The heat that crept into my cheeks had nothing to do with desire and everything to do with the fact that Layla proceeded to demonstrate. In detail. On my bed. She straddled Hadleigh's waist with theatrical grace, her hips rolling in a slow, deliberate rhythm that left absolutely nothing to the imagination.
"He took me from every angle." She confessed, breathless and entirely shameless. "Front. Back. Top. I rode him for hours and I still wanted more."
Hadleigh screamed with delight. I turned back to the mirror.
"Goddess!" I said. "some of us are trying to brush our hair."
"Some of us should be doing far more interesting things with our mornings." Layla collapsed back against the pillows, dramatic and thoroughly satisfied. "Leilani. It's the Fevered Moon. The whole pack is losing their minds and you're in here brushing your hair."
"I like my hair."
"What about Rowan?" Hadleigh pressed, sitting up with that grin she wore when she already knew the answer and wanted to hear me say it anyway. "Don't tell me nothing happened."
"Nothing happened."
Layla gasped like I'd confessed to a murder.
"He's your betrothed." She said. "On the Fevered Moon.
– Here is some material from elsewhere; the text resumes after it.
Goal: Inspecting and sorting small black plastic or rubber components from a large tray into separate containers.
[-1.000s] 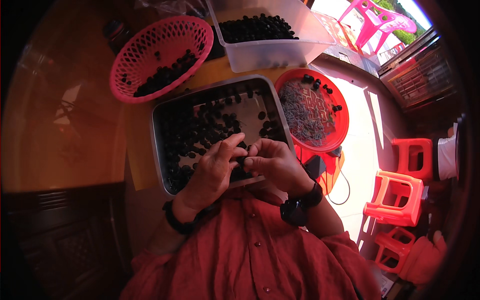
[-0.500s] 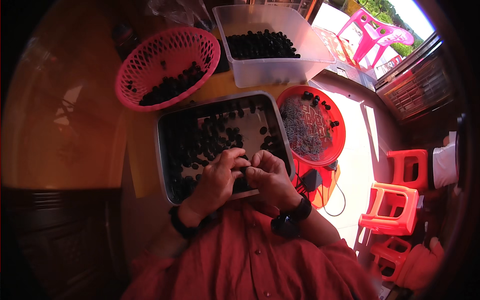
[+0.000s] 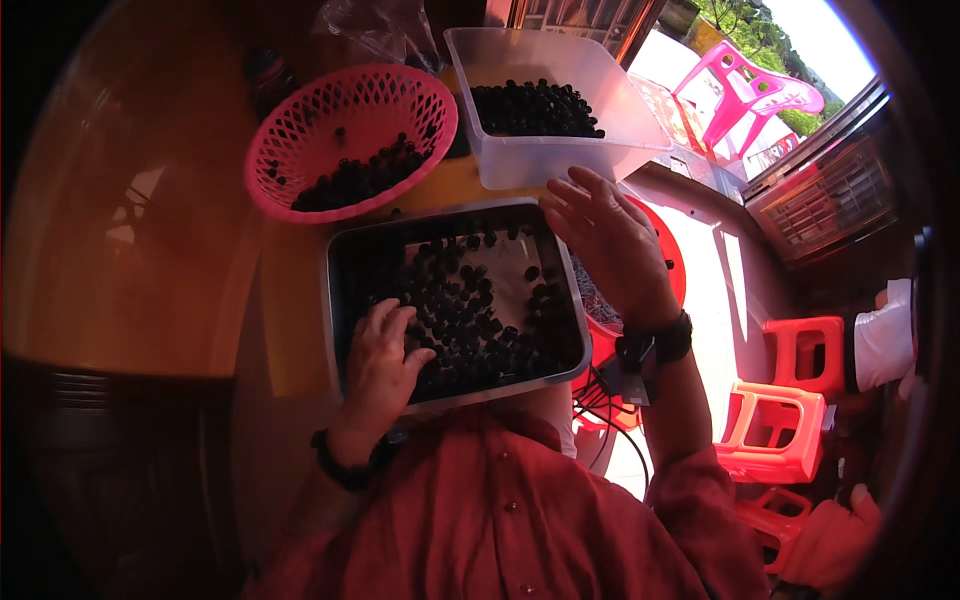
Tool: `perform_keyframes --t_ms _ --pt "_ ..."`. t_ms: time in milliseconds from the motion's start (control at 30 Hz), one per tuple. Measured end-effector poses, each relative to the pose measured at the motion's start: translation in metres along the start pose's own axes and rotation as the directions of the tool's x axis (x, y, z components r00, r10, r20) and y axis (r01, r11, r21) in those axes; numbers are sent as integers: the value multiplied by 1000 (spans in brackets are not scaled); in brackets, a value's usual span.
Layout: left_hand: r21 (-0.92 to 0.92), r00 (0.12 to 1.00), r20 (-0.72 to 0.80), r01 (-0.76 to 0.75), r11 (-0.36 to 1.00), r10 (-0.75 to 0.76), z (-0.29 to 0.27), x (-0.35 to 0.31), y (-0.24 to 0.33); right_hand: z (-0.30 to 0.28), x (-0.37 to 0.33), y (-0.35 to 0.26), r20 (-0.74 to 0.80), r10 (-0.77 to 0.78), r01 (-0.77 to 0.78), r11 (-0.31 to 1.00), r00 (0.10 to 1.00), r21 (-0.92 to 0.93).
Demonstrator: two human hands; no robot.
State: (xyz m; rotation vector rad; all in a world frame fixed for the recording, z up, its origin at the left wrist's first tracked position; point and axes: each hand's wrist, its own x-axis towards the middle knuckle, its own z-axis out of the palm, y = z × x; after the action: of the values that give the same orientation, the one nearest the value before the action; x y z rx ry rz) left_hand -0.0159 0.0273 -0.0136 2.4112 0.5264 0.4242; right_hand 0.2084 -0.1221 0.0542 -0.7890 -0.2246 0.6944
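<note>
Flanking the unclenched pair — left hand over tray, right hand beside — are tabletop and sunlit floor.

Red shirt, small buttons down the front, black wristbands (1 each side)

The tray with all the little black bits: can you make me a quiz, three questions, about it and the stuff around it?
1. Choose: what colour is the basket beyond the metal tray?
A green
B pink
C blue

2. True or false: the left hand and the right hand are touching each other.

3. Fill in the colour: the clear box holds small ____ pieces.

Key: 1 B; 2 false; 3 black.
</note>
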Motion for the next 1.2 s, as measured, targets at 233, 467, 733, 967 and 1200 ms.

The goddess herself is practically begging you to have sex."
"Rowan and I are... waiting." I lied, searching for something that sounded reasonable.
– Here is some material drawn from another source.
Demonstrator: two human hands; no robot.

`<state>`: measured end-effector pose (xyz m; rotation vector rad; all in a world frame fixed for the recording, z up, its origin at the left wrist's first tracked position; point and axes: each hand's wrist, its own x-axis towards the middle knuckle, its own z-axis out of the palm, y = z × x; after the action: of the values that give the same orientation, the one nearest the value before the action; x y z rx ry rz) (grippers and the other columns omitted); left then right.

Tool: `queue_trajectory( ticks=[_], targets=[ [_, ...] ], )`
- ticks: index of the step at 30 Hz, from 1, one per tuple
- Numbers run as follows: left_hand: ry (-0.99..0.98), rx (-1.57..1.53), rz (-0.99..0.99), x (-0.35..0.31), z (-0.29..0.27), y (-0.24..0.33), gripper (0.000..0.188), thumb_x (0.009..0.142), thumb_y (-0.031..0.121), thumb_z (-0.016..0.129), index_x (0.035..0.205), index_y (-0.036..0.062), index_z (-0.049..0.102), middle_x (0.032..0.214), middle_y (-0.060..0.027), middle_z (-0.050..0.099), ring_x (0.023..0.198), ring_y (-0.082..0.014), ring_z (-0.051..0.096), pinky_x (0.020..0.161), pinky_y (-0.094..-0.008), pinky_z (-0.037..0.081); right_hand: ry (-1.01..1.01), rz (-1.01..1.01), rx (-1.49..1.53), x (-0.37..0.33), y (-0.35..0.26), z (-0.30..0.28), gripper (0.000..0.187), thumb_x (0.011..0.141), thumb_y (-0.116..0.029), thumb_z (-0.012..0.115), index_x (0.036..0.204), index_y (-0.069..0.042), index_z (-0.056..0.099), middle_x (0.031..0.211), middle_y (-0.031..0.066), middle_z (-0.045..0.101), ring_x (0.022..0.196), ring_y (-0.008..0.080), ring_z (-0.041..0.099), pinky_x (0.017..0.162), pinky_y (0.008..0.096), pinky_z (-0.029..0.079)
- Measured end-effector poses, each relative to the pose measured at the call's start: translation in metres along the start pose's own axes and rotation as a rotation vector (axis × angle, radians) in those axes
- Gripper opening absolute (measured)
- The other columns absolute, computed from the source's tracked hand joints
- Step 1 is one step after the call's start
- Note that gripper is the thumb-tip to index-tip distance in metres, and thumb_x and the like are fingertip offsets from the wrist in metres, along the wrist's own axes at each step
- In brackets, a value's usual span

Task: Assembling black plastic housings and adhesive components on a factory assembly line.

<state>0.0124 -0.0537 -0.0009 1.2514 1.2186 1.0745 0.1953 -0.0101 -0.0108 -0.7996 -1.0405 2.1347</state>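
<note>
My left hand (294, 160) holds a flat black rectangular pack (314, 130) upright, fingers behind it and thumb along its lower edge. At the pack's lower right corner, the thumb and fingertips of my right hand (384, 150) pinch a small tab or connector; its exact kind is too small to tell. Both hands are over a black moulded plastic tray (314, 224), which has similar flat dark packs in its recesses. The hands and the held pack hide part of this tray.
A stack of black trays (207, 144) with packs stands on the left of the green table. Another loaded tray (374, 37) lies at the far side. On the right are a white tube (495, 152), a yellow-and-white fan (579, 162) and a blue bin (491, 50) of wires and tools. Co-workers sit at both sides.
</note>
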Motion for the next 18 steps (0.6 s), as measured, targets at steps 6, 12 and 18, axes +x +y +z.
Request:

"For what exactly?" Hadleigh demanded. "Divine intervention?"
I smiled faintly into the mirror and said nothing.
The truth was simpler and far crueler than anything I wanted to explain before breakfast.
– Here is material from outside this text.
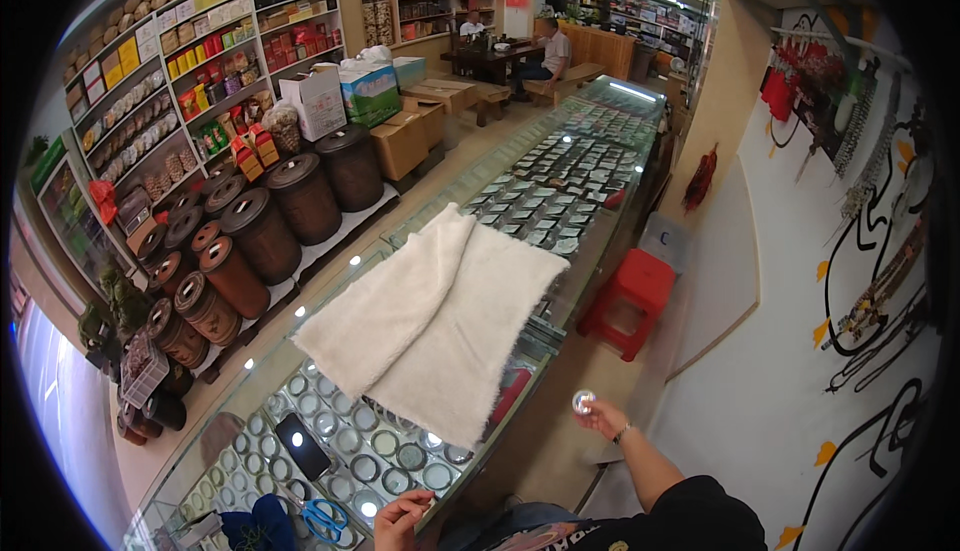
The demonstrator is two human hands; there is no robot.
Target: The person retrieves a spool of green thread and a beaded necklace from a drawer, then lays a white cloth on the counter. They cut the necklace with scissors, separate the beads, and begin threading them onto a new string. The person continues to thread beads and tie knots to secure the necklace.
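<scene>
My right hand point(606, 419) reaches out over the floor beside the counter, its fingers closed on a small round shiny object point(583, 403). The object looks silvery or clear; its kind is too small to tell. Low in the view, my left hand point(400, 522) is pinched at the near edge of the glass display counter point(240, 376). Whatever its fingertips hold is too small to make out. Rows of round bangles point(365, 468) lie under the glass near that hand. On the glass are a black phone point(302, 446) and blue-handled scissors point(324, 519).
A cream fleece cloth point(440, 321) covers the counter's middle. Dark blue fabric point(258, 526) lies by the scissors. A red stool point(630, 296) stands right of the counter. Brown lidded barrels point(262, 229) and cardboard boxes point(400, 146) line the left. Two people sit at a far table point(495, 54).
</scene>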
The Fevered Moon touched everyone. Everyone except me.
While the rest of the pack burned, I remained cold. Untouched by the hunger that turned grown wolves feral and had the unmated scratching at walls. Rowan was perfect, handsome, loyal, and everything a betrothed should be. The ideal mate by every measure.
But even he couldn't stir anything in me.
When he kissed me, it wasn't quite what I expected, or as thrilling as others described. It was nice and warm but hollow. Nothing sparked. Nothing stirred. And since the Fevered Moon began last night, when I felt nothing while everyone around me was coming undone, I had been avoiding him like a plague.
"Maybe," Layla said slyly, her smile curling at the edges, "Leilani's waiting for someone darker."
The words landed somewhere they had no business landing.
I set the brush down.
**********
My father was in his study when I found him, already dressed for the evening, papers spread across his desk like he had been expecting this conversation and decided to be busy for it.
I opened my mouth anyway.
"I'm coming with you tonight." I said.
The nights of the Fevered Moon usually held no other activities apart from pleasure, but this time around, the annual meeting of all the Western District alphas was fixed on its second night. It was a gathering that united every major pack leader of the district and their councils, to discuss the state of our kind. A gathering I was meant to attend as my father's successor, yet once again, he planned to go alone.
"No." My father said sternly, not looking up.
"I'm your heir." I stepped further into the room, keeping my voice steady even as the frustration climbed. "Half the alphas in this district don't know I exist. How am I supposed to lead one day if you keep me locked away like I'm something to be ashamed of?"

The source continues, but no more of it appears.